For many decades, Alberta’s old Progressive Conservative government benefited greatly from large corporate donors which would help keep the governing party’s campaign war-chest flush with cash. It was well-known in Alberta political circles that the PC Party had the goal of always having enough money in their bank account to run two back-to-back election campaigns at any time. And usually they did.
The first law passed by Alberta’s New Democratic Party government after its election in May 2015 banned of corporate and union donations. Limiting contributions to individual donors was the first move in what is expected to be an overhaul of Alberta’s outdated elections laws. It was a good place to start, but there is much more work to be done.
The all-party MLA Special Select Ethics and Accountability Committee was created last year in order to review the Election Act, the Election Finances and Contributions Disclosure Act, the Conflicts of Interest Act, and the Public Interest Disclosure (Whistleblower Protection) Act. The committee will make recommendations to the government for changes to the four laws and any changes introduced by the government will be debated in the Legislative Assembly.
Here are three changes that have been debated by the committee recently:
Reimbursements: A motion introduced by Edmonton-Ellerslie MLA Rod Loyola on August 10, 2016 recommended “that the Election Finances and Contributions Disclosure Act be amended to provide for a rebate of 50 per cent of registered parties’ and registered candidates’ campaign expenditures provided that campaigns receive at least 10 per cent of the vote cast and file all required financial returns.” Similar subsidies exist in federal elections and in many other provinces.
I understand the arguments in favour of this policy, but unfortunately the NDP MLAs are not going into great lengths to explain them. I do not believe these types reimbursements actually “level the playing field,” as Mr. Loyola argued when he proposed the motion. These types of reimbursements reward candidates and parties that spend the most money, even if they lose the election. A very generous tax credit system already exists for individuals who donate to candidates and political parties, and in my opinion that should be sufficient.

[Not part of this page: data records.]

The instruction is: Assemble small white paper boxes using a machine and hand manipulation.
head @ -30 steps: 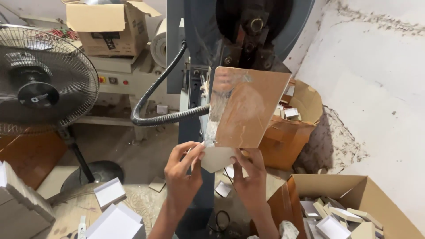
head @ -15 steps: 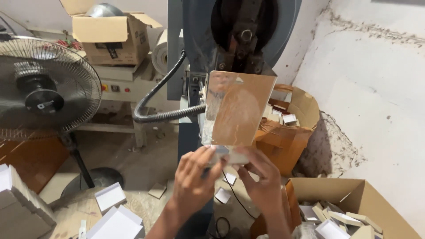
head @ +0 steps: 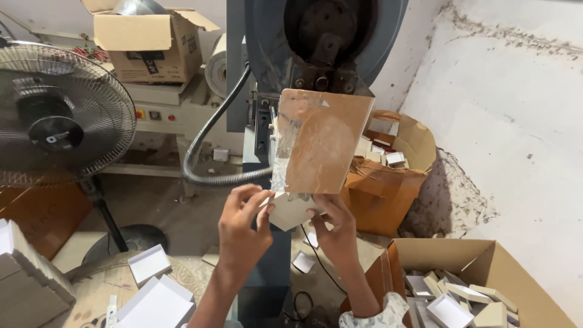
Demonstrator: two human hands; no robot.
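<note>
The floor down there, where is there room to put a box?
Bare floor lies between the fan and the machine column. Crowded: white trays at lower left, and the full carton at right.

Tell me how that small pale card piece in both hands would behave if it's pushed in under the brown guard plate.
The pale card piece looks thin and flat, so probably light and easily bent. The left hand and right hand pinch its edges, which suggests it holds shape. Its folded corners may crease under the brown guard plate.
</note>
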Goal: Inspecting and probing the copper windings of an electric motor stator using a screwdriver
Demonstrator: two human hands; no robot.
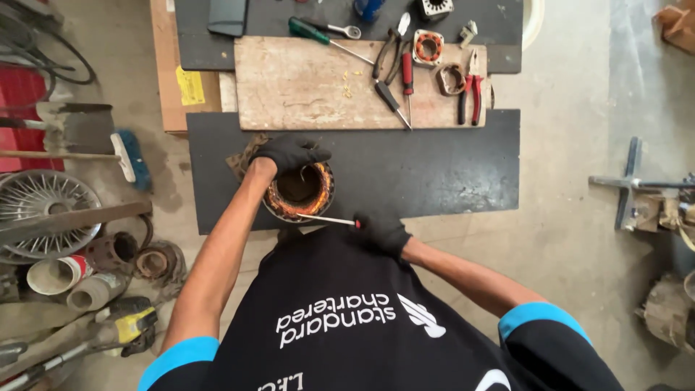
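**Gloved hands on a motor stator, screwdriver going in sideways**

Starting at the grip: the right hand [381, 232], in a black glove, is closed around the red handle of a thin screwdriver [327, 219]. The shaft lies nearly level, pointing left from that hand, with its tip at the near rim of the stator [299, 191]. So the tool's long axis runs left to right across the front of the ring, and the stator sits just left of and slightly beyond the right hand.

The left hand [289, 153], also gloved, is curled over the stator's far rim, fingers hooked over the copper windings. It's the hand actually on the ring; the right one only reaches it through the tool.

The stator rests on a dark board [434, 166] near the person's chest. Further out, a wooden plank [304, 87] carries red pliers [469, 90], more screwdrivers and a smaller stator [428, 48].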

If the MLAs truly want to level the playing field through a financial reimbursement program, they should study the funding system that existed federally between 2004 and 2015, which tied a financial reimbursement to political parties to the number of votes they earned in an election.
Spending Limits: Last week, I wrote about the committee’s recommendation to create campaign spending limits and I was pleased to see Calgary-Shaw MLA Graham Sucha have his original motion amended to raise to initial proposed limits (which I believed were too low). The new proposal would increase the limits per campaign to $70,000 for local campaigns and an $80,000 limit for four northern constituencies. Party province-wide campaign would be limited to spending $0.80 per eligible voter, which is similar to the limit that exists in Ontario.
I do believe it is arbitrary to simply name four constituencies as exemptions, as the province’s electoral boundaries will be redrawn before the next election and these four constituency may not exist in their current form when the next election is called. It might make more sense to create a formula based on population and geography to determine whether special exceptions are required for spending limits in northern and remote rural constituencies.
Donation Limits: Currently, any individual can donate a maximum of $15,000 annually to a political party outside of election periods and $30,000 to a political party during election periods. A motion introduced by Edmonton-Decore MLA Chris Nielsen and amended by Bonnyville-Cold Lake MLA Scott Cyr would lower financial contribution limits to $4,000 during election periods and $2,300 outside election periods.
The committee continues to meet this week, so I am anticipating there will be more to write about in the days to come.